*Aim of the exercise*
Compute how many lines in the entries below include the string "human". Only the number is wanted.

*Excerpted data*
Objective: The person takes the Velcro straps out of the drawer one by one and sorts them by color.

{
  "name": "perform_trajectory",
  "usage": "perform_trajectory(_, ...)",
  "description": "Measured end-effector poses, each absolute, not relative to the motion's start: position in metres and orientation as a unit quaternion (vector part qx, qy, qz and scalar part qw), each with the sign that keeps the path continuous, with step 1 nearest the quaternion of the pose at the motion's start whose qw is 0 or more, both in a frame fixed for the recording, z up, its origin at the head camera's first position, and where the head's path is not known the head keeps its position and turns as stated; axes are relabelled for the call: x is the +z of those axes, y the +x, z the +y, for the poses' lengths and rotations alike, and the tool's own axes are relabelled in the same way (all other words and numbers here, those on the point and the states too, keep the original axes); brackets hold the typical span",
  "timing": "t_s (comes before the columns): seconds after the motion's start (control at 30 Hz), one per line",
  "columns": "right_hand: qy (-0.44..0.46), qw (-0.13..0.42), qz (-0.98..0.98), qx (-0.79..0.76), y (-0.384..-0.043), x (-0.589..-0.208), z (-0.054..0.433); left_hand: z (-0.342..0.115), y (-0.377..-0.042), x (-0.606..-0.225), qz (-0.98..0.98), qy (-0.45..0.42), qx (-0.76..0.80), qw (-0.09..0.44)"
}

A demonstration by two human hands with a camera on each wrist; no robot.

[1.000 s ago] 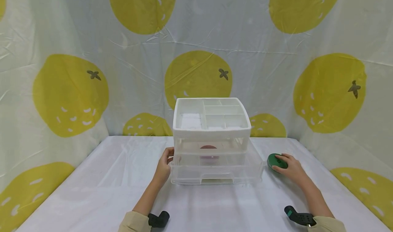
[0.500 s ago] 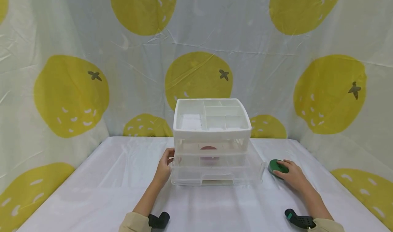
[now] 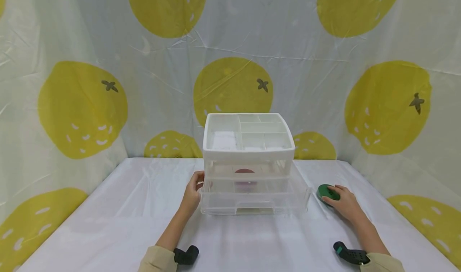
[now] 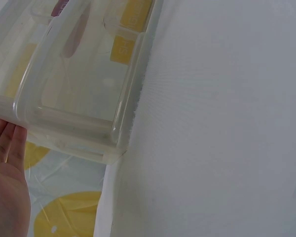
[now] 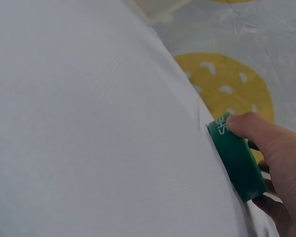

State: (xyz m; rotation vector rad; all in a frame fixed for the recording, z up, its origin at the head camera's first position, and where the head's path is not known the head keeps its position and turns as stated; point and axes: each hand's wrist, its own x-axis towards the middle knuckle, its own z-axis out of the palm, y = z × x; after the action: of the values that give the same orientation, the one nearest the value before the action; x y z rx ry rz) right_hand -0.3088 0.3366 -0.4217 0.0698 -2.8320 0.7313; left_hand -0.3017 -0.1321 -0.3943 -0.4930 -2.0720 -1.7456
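Observation:
A white drawer organizer (image 3: 248,155) stands in the middle of the table, with a clear bottom drawer (image 3: 219,204) pulled out toward me. My left hand (image 3: 191,196) rests against its left side. In the left wrist view, fairly straight fingers (image 4: 17,143) meet the box's edge, their tips hidden behind it. Off to the right, my right hand (image 3: 345,203) grips a green roll of tape (image 3: 323,190) at the tabletop. The right wrist view shows white lettering on the roll (image 5: 234,158), with the thumb on one edge and the other fingers around the far side.
A dark red round thing (image 3: 244,171) shows through the organizer's upper clear front. Its top tray (image 3: 222,141) is split into several compartments. White cloth covers the table (image 3: 144,208), and a lemon-print curtain (image 3: 162,88) hangs behind and at both sides.
My right hand and the green roll of tape have shifted slightly right and nearer to me. My left hand and the organizer have kept their places.

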Motion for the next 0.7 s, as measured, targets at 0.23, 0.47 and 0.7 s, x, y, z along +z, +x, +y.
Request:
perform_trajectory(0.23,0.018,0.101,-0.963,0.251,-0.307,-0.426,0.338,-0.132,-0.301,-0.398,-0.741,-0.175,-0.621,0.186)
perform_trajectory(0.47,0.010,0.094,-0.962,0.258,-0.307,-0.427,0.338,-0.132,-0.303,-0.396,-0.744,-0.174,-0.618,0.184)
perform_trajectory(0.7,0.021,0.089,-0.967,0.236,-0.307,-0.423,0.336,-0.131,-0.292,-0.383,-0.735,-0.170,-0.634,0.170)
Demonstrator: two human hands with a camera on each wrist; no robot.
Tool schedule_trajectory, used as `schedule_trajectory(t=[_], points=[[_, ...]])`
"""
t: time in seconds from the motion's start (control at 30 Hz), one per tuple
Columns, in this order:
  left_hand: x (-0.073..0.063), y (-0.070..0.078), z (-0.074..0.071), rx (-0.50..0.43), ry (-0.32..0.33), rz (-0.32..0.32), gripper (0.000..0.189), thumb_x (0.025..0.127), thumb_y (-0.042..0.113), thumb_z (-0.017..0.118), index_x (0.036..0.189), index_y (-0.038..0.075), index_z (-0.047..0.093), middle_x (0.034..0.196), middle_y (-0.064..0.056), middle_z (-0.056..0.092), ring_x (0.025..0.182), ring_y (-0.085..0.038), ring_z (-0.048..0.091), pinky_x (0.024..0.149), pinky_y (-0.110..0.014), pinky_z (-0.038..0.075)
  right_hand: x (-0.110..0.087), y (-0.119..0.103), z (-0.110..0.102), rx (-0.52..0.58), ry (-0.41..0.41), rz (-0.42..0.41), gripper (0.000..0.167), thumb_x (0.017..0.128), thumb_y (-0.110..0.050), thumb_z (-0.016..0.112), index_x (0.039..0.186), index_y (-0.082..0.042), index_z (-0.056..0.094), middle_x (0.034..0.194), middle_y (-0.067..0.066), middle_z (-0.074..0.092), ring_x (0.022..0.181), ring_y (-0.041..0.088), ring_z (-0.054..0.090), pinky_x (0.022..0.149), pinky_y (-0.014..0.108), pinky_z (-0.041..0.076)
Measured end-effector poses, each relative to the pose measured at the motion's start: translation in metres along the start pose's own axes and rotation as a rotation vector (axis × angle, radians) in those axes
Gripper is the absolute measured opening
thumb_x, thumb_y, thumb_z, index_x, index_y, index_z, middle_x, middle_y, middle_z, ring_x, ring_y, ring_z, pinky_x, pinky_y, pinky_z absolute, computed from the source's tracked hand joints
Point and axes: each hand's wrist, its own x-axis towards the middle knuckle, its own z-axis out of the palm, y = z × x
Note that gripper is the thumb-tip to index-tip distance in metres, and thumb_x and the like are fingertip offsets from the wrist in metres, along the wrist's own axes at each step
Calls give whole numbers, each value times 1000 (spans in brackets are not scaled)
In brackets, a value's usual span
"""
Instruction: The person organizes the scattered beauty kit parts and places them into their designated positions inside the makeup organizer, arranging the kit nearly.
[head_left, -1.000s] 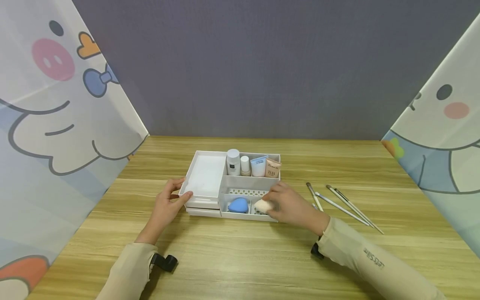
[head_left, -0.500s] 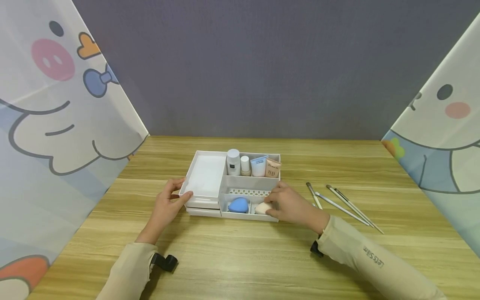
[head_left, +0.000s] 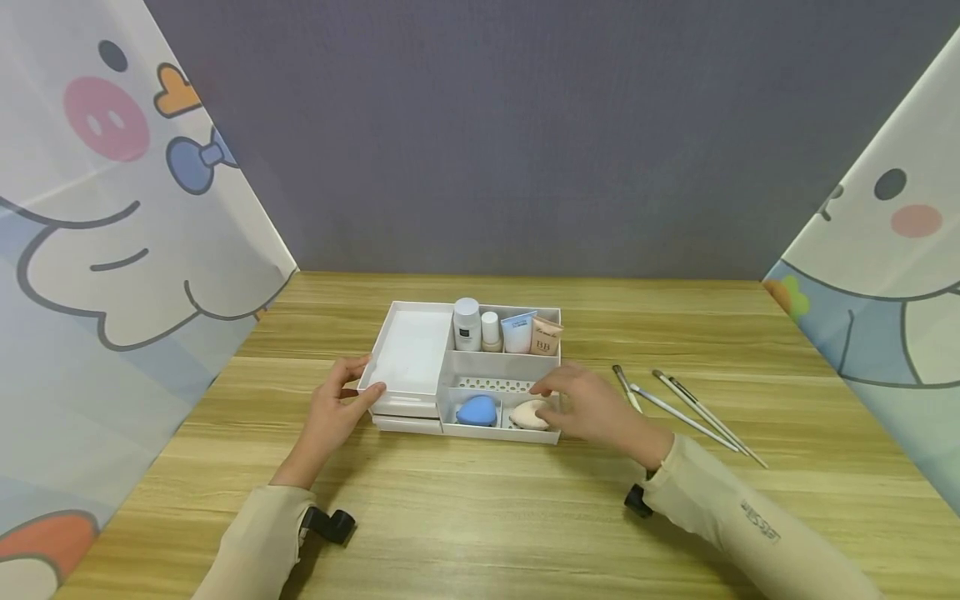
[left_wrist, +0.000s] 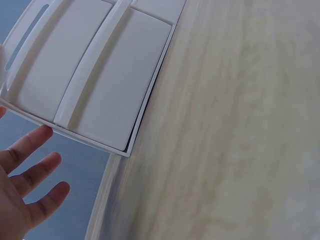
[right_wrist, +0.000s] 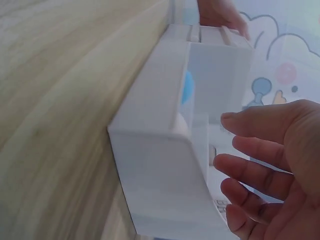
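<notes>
A white makeup organizer (head_left: 483, 432) stands on the wooden table. My left hand (head_left: 334, 408) holds its front left corner, thumb at the front and fingers along the side. In the left wrist view, several of that hand's fingers (left_wrist: 42, 197) spread beside the drawer fronts. A beige makeup sponge (head_left: 528, 414) lies in the front right compartment, with a blue makeup sponge (head_left: 477, 410) in the one to its left. Just over the right side my right hand (head_left: 588, 408) hovers with parted fingers, holding nothing. The right wrist view shows its thumb and fingers apart.
Behind the sponges stand a white bottle (head_left: 467, 327), a smaller white-capped bottle (head_left: 491, 332), a pale blue tube (head_left: 518, 332) and a beige BB tube (head_left: 546, 336). Several makeup brushes (head_left: 693, 408) lie on the table (head_left: 480, 525) to the right. A shallow tray (head_left: 408, 346) tops the left side.
My right hand has set the beige sponge down in its compartment, let go and drawn slightly up and to the right. The left hand has stayed in place.
</notes>
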Motion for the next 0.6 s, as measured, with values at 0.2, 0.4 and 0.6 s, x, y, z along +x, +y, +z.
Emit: schedule_trajectory(t=[0.2, 0.4, 0.6], points=[[0, -1, 0, 5, 11, 11, 39, 92, 8, 71, 128, 3, 57, 132, -18, 61, 111, -19, 57, 81, -25, 49, -4, 4, -9, 14, 84, -16, 22, 80, -3, 81, 100, -2, 73, 91, 7, 70, 80, 23, 63, 70, 39, 55], [0, -2, 1, 6, 10, 11, 40, 91, 7, 71, 129, 3, 57, 131, -18, 61, 112, -24, 57, 81, -25, 49, -10, 10, -17, 13, 123, -11, 21, 80, -1, 80, 99, -3, 73, 86, 3, 69, 73, 15, 60, 61, 31, 52], [0, -1, 1, 7, 4, 6, 40, 92, 8, 71, 129, 3, 56, 132, -18, 61, 111, -20, 57, 82, -26, 50, -16, 16, -27, 20, 102, 61, 20, 82, -2, 78, 101, -3, 72, 81, -1, 66, 69, 10, 58, 59, 27, 51]])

*Written solution*
2